Maintenance and risk management of large trees and palms
The purpose of this Safety Alert is to highlight the risk large trees and palms can pose to people and the requirement to implement a regular maintenance and inspection regime.
Well-publicised Coroner’s findings into deaths from falling branches in 2008, 2013 and 2014 highlight the duty of businesses and community groups to establish an appropriate inspection and maintenance program for large trees and palms under their management or control.
Persons with management or control of a workplace must eliminate the risks to health and safety, so far as reasonably practicable, and if it is not reasonably practicable to eliminate the risks to health and safety, to minimise those risks.
Good pruning improves the health of a tree, and pruning should be in accordance with the Australian Standard1. The regularity of such pruning depends on a lot of things but in Darwin, with the climate that we have, all trees and palms should be inspected regularly to determine if any remedial work is required to be carried out. Arborists recommend an inspection every six months.
The following factors and actions need to be considered to ensure hazards are identified and mitigated.

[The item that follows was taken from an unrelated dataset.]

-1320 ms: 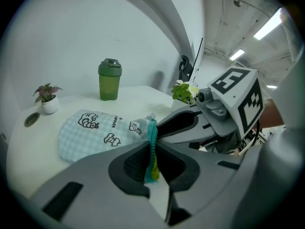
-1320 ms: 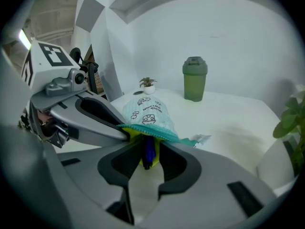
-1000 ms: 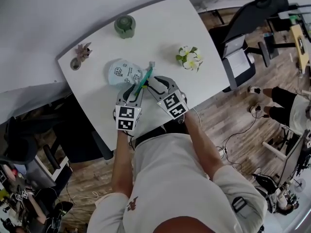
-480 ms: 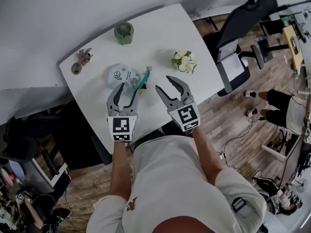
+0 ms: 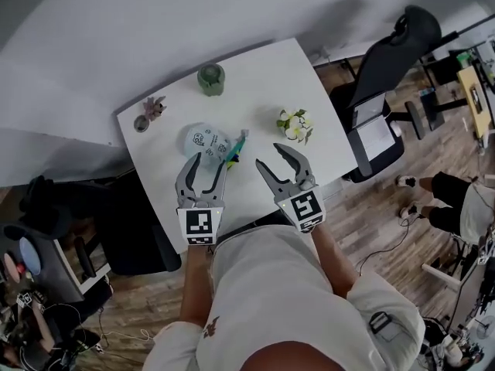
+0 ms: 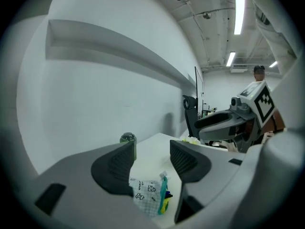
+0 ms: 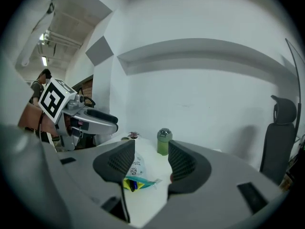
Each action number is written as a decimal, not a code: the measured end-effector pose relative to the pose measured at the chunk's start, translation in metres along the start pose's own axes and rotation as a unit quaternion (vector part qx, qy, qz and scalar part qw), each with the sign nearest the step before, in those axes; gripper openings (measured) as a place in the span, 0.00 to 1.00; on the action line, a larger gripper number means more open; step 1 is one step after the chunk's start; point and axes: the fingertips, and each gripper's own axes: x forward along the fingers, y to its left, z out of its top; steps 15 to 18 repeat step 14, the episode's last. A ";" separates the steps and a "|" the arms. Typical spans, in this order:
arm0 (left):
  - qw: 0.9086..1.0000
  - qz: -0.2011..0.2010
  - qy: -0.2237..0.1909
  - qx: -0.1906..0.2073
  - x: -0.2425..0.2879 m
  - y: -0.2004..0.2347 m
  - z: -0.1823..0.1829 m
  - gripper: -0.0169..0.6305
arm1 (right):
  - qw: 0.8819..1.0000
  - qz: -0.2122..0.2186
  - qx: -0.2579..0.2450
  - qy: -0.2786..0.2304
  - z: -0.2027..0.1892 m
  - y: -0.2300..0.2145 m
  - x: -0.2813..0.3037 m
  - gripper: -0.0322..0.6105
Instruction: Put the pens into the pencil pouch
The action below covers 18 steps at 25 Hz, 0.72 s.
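A pale printed pencil pouch [image 5: 203,139] lies on the white table [image 5: 255,76], with pens [image 5: 235,148] poking out of its teal-edged mouth. My left gripper [image 5: 207,165] hangs above the table on the near side of the pouch; its jaws have just been opening and nothing is between them. My right gripper [image 5: 271,158] is level with it to the right, open and empty too, having opened a moment before. Below and beyond the left gripper [image 6: 152,162] lie the pouch [image 6: 144,193] and the pens [image 6: 164,202]. Below the right gripper [image 7: 151,162], the pens [image 7: 136,184] stick out of the pouch [image 7: 135,168].
A green bottle [image 5: 210,78] stands at the back of the table, a small potted plant [image 5: 147,114] at the far left and white flowers [image 5: 295,125] at the right. A black office chair [image 5: 387,60] is beyond the right edge.
Both grippers have lifted off the pouch and come up towards me, and their jaws have opened. The pouch with the pens stays on the table.
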 end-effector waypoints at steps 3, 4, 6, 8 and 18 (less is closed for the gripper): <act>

According to local experts all large trees and palms must be regularly maintained and inspected to ensure that the dangers and any risks associated are reduced as much as is possible.
The following are particular risks associated with large trees and palms:
- Canopies becomes very dense and therefore top heavy;
- In large trees, poor pruning techniques known as ‘lion tailing’ results in end-weighted primary leaders and branches which increases the risk of a limb failure at any time, particularly in the wet season as trees increase weight due to water uptake.
- In the Top End all trees and palms have a shallow root system - therefore in the wet season when the soil becomes loose and saturated; trees and palms can fall over due to no anchor points being in place for their roots;
- Nuts from coconut palms, particularly after they ripen, can fall to the ground at any time;
- Infestation by white ants (termites) can be particularly destructive in a very short timeframe.
Summer heatwaves during extended dry periods affect older eucalyptus trees which can drop limbs at any time. Sudden unexplained limb failure is not common in the Top End – more so in the south where there is a significant difference in summer/winter temperatures resulting wood contraction/expansion.
- Ensure large trees and palms are inspected by a qualified arborist regularly.
- If identified urgent remedial work cannot be undertaken immediately, ensure appropriate placement of temporary security fencing to restrict access.
- Only use qualified arborists to carryout out remedial or other tree works.
- Extra care is required where trees and palms are situated in positions where their roots might not receive adequate water and nutrient uptake. This is always more difficult in situations where root systems are constrained by paving, raised garden beds or other hard landscaping.
- De-nut coconut palms to manage the risk of falling objects.
- Work Health and Safety (National Uniform Legislation) Act 2011 (Section 20)
- Work Health and Safety (National Uniform Legislation) Regulations 2011 (Part 3.1 and Regulations 54-55)
This Safety Alert contains safety information following inquires made by NT WorkSafe about an incident or unsafe practice. The information contained in this Alert does not necessarily include the outcome of NT WorkSafe’s action with respect to an incident. NT WorkSafe does not warrant the information in this Alert is complete or up-to-date and does not accept any liability for the information in this report or as to its use.